EXERCISE AIM =>
For every line below, restate it exactly and drop the images.

(Collection entries)

━━━━━━━━━━━━━━━━

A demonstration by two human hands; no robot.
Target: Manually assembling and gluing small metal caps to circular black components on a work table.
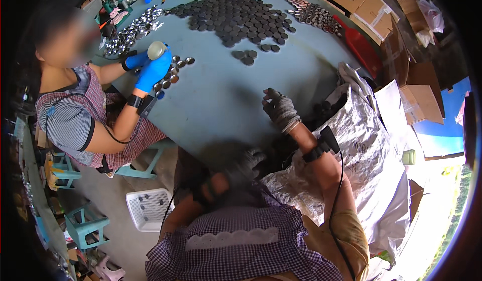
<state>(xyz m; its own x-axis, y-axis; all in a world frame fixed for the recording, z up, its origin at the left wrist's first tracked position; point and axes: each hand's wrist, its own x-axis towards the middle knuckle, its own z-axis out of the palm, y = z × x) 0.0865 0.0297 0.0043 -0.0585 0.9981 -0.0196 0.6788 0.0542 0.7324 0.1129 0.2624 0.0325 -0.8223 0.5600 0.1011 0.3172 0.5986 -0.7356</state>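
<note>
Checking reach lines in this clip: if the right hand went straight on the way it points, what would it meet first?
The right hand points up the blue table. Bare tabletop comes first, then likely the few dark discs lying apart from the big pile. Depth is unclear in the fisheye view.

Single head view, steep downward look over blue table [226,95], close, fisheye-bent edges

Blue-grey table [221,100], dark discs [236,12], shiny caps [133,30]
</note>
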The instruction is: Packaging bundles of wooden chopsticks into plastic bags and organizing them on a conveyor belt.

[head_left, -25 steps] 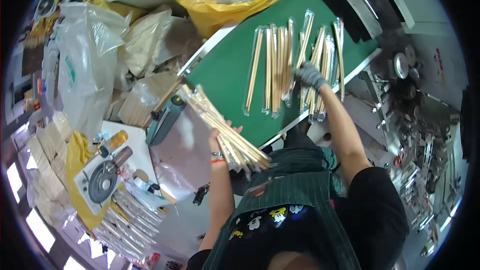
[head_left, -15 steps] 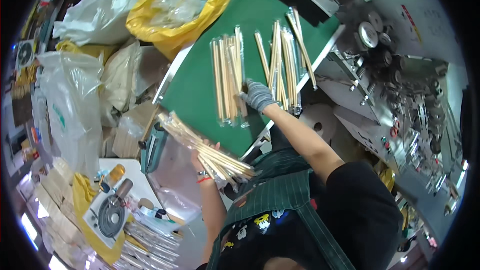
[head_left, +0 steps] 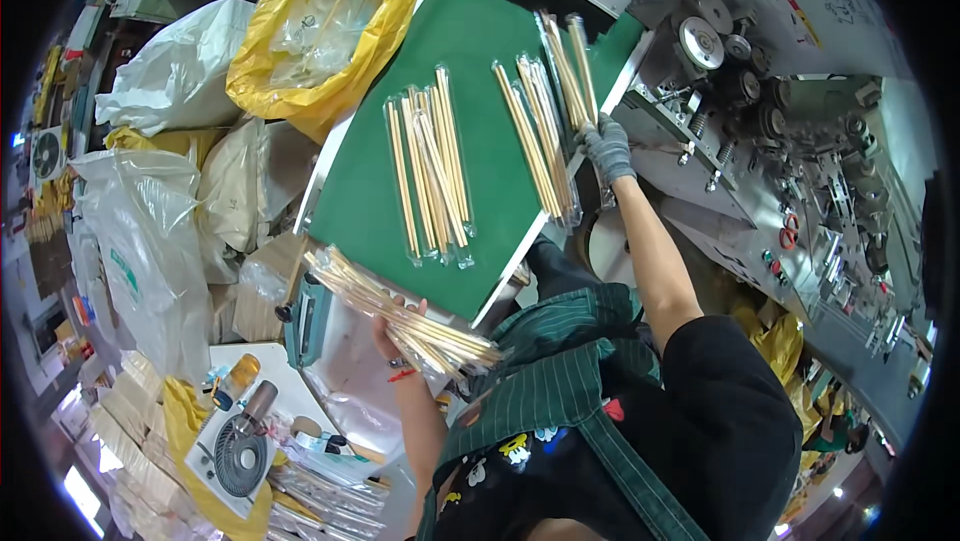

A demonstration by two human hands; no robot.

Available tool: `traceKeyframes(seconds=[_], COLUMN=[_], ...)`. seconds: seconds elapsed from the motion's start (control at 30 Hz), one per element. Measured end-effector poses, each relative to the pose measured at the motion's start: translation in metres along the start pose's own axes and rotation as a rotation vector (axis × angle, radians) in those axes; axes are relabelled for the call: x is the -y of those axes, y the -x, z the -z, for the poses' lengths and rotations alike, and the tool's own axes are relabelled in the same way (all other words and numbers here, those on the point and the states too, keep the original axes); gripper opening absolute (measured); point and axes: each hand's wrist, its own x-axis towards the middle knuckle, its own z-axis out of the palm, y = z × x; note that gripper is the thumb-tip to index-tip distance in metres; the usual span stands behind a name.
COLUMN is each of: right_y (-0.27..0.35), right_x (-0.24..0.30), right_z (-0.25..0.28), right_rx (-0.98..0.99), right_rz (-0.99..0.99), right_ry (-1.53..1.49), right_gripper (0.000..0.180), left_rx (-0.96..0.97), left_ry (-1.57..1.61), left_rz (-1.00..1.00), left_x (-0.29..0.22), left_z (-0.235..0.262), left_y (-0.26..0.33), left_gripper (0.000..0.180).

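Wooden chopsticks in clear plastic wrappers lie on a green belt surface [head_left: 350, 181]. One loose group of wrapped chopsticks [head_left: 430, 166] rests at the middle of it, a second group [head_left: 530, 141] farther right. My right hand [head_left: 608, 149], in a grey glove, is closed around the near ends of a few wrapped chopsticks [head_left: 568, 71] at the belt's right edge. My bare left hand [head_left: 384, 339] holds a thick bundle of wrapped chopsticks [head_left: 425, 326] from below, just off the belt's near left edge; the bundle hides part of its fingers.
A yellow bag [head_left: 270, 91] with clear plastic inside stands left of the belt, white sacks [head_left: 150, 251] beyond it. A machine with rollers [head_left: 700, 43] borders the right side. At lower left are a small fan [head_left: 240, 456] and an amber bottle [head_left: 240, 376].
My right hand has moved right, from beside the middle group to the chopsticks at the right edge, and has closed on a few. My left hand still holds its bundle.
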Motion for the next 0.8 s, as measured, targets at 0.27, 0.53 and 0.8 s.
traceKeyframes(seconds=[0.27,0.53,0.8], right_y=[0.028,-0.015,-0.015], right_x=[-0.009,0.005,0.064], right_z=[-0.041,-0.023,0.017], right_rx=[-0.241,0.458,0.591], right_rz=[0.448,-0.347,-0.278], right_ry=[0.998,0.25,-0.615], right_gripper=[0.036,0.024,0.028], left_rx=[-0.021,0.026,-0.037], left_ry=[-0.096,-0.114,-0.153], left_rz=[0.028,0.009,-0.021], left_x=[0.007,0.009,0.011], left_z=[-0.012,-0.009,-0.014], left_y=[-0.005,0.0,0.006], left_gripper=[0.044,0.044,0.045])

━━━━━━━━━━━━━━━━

TASK RESULT =>
A demonstration by two human hands; no robot.
Target: Manually assembling and gluing small metal caps to circular black components on a work table.
<state>(xyz m; its own x-axis, y-axis; all in a world frame fixed for the recording, z up, its origin at the left wrist's first tracked position; point and axes: each hand's wrist, its own x-axis towards the middle knuckle, its own z-axis out of the palm, y = z × x) 0.0865 0.0297 0.0043 -0.0585 0.9981 -0.0196 0.6788 0.0542 0.7324 0.1129 0.2624 0.0325 -0.8223 0.5600 0.1011 0.3172 0.5986 -0.7356</state>
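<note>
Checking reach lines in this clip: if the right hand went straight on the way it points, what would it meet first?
The right hand points up the blue table. Bare tabletop comes first, then likely the few dark discs lying apart from the big pile. Depth is unclear in the fisheye view.

Single head view, steep downward look over blue table [226,95], close, fisheye-bent edges

Blue-grey table [221,100], dark discs [236,12], shiny caps [133,30]
</note>
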The instruction is: Packaging bundles of wooden chopsticks into plastic bags and organizing them on a conveyor belt.

[head_left, -25 steps] 
[head_left, -15 steps] 
[head_left, +0 steps] 

A demonstration by two human hands; no robot.

Available tool: `traceKeyframes(seconds=[_], COLUMN=[_], ...)`. seconds: seconds elapsed from the motion's start (control at 30 Hz), one per element. Measured end-effector poses, each relative to the pose measured at the motion's start: translation in metres along the start pose's own axes and rotation as a rotation vector (axis × angle, radians) in those axes; axes are relabelled for the call: x is the -y of those axes, y the -x, z the -z, for the poses' lengths and rotations alike, and the tool's own axes are relabelled in the same way (all other words and numbers here, those on the point and the states too, keep the original axes); gripper opening absolute (measured); point and axes: each hand's wrist, its own x-axis towards the middle knuckle, its own z-axis out of the palm, y = z × x; note that gripper is the thumb-tip to index-tip distance in metres; the usual span stands behind a name.
COLUMN is each of: right_y (-0.27..0.35), right_x (-0.24..0.30), right_z (-0.25..0.28), right_rx (-0.98..0.99), right_rz (-0.99..0.99), right_ry (-1.53..1.49), right_gripper (0.000..0.180), left_rx (-0.96..0.97), left_ry (-1.57..1.61), left_rz (-1.00..1.00), left_x (-0.29..0.22), left_z (-0.235..0.262), left_y (-0.26..0.33), left_gripper (0.000..0.180).

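Wooden chopsticks in clear plastic wrappers lie on a green belt surface [head_left: 350, 181]. One loose group of wrapped chopsticks [head_left: 430, 166] rests at the middle of it, a second group [head_left: 530, 141] farther right. My right hand [head_left: 608, 149], in a grey glove, is closed around the near ends of a few wrapped chopsticks [head_left: 568, 71] at the belt's right edge. My bare left hand [head_left: 384, 339] holds a thick bundle of wrapped chopsticks [head_left: 425, 326] from below, just off the belt's near left edge; the bundle hides part of its fingers.
A yellow bag [head_left: 270, 91] with clear plastic inside stands left of the belt, white sacks [head_left: 150, 251] beyond it. A machine with rollers [head_left: 700, 43] borders the right side. At lower left are a small fan [head_left: 240, 456] and an amber bottle [head_left: 240, 376].
My right hand has moved right, from beside the middle group to the chopsticks at the right edge, and has closed on a few. My left hand still holds its bundle.
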Motion for the next 0.8 s, as measured, targets at 0.27, 0.53 and 0.8 s.
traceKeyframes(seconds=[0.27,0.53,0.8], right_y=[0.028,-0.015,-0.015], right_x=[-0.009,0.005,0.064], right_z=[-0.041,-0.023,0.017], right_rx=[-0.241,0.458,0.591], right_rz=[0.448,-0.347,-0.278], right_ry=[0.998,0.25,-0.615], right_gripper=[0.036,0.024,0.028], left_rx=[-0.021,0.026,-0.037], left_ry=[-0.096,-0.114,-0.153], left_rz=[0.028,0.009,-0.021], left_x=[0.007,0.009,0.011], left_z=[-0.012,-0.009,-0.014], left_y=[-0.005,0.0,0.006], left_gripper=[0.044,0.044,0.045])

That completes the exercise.